**Work order:** What do the lines from the top of the data through the line with "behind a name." say? Quote them exactly and include both ends.

**Information shown:**

*** Block opens ***

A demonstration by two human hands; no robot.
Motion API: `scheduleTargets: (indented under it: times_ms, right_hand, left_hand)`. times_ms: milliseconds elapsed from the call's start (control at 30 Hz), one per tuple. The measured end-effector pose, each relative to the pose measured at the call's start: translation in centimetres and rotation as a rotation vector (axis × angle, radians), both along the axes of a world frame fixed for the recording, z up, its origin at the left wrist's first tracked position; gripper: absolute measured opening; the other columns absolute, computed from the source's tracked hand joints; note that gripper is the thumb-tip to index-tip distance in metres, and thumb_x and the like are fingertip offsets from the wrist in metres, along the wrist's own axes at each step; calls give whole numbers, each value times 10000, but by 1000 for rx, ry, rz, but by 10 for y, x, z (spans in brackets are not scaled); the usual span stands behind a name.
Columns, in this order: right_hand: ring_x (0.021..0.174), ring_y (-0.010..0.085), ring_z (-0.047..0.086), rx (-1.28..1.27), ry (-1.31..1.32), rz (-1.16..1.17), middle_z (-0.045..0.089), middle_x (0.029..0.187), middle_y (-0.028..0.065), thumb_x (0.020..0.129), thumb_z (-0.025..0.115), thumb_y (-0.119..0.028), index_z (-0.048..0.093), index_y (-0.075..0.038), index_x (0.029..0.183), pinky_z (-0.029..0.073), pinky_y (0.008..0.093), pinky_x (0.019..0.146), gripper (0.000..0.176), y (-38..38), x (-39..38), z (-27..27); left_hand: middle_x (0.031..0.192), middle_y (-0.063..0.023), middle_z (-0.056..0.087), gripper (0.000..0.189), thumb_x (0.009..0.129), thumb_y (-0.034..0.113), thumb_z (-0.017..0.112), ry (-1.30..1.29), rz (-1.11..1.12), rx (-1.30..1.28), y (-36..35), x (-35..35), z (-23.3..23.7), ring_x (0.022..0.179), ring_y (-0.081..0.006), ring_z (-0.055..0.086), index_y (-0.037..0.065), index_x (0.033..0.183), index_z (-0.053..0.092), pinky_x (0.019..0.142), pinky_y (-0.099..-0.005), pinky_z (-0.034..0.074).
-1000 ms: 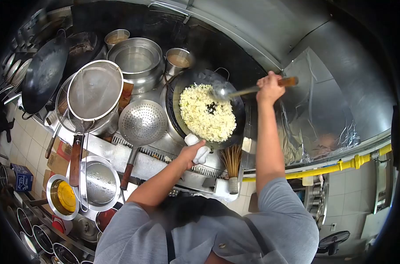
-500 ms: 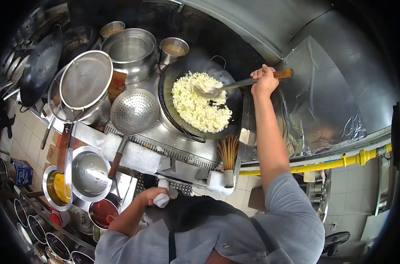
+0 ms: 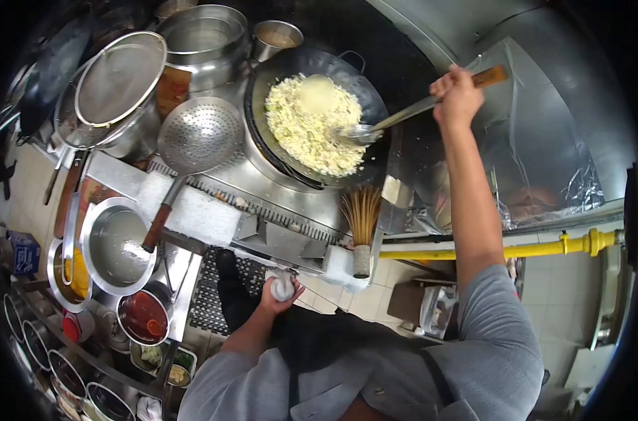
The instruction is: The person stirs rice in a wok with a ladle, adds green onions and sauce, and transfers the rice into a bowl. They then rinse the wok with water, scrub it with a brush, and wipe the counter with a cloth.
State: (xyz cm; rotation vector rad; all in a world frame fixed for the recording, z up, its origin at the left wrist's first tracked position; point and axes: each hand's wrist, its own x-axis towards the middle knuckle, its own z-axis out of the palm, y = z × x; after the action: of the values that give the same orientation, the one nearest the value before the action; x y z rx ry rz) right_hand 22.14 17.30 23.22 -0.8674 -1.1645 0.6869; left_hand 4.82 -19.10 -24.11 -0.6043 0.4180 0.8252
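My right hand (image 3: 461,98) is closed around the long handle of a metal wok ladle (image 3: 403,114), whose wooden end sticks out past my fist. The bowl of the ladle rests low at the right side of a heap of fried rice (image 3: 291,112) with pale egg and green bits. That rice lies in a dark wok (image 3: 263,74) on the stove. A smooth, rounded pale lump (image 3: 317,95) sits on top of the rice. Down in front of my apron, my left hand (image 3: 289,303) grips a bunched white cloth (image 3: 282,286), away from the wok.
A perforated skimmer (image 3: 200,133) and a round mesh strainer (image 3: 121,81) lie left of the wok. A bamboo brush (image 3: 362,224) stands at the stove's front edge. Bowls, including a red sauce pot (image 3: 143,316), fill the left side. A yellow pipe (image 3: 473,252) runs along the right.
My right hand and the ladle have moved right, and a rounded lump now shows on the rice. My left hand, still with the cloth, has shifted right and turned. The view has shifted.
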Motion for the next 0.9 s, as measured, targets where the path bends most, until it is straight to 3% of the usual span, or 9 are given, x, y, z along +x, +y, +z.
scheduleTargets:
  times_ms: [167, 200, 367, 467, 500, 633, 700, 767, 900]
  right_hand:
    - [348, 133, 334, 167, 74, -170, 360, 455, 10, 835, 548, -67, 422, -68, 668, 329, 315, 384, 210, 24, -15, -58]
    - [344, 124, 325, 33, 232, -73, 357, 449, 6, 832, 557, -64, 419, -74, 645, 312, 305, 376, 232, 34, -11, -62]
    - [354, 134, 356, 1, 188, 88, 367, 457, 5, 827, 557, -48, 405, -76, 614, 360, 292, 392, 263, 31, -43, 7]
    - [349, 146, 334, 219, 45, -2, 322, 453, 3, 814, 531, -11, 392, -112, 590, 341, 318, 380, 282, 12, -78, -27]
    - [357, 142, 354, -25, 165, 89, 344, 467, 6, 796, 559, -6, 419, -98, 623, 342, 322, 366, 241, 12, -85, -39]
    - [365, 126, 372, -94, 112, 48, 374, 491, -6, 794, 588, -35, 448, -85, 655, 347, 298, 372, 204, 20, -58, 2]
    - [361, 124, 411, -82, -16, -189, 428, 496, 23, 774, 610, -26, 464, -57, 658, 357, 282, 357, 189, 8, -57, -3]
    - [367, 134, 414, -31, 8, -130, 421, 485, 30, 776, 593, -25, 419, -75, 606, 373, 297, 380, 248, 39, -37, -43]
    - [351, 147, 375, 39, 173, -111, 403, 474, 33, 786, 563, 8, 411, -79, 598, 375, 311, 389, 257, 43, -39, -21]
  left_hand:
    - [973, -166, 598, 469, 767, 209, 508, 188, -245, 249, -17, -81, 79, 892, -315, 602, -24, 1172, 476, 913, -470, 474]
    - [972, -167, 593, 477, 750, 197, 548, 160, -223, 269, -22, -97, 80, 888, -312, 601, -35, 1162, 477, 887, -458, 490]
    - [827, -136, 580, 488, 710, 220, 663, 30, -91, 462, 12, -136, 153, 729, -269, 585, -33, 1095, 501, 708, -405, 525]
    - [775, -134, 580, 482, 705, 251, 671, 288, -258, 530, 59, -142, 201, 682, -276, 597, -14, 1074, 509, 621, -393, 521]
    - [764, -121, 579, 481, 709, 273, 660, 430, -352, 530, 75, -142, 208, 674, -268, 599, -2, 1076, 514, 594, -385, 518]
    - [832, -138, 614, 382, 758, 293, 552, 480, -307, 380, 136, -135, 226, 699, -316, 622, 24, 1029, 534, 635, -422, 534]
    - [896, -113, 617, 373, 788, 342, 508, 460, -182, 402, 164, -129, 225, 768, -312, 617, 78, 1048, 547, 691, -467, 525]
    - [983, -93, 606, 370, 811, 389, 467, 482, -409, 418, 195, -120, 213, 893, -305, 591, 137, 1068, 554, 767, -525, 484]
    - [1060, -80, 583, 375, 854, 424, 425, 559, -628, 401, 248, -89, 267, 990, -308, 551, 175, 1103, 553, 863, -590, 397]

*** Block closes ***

**Task answer:**
A demonstration by two human hands; no robot.
Motion API: `scheduleTargets: (indented under it: times_ms, right_hand, left_hand)`. times_ms: milliseconds elapsed from the call's start (control at 30 Hz), one per tuple. The measured end-effector pose, each relative to the pose measured at the call's start: translation in centimetres and rotation as a rotation vector (axis × angle, radians), both along the axes of a world frame fixed for the recording, z up, its origin at the left wrist's first tracked position; gripper: absolute measured opening; the other columns absolute, computed from the source's tracked hand joints; note that gripper is the thumb-tip to index-tip distance in metres, and thumb_x and the like are fingertip offsets from the wrist in metres, along the wrist's own axes at each step; calls give whole numbers, each value times 10000, but by 1000 for rx, ry, rz, but by 10 for y, x, z (spans in brackets are not scaled); the usual span stands behind a name.

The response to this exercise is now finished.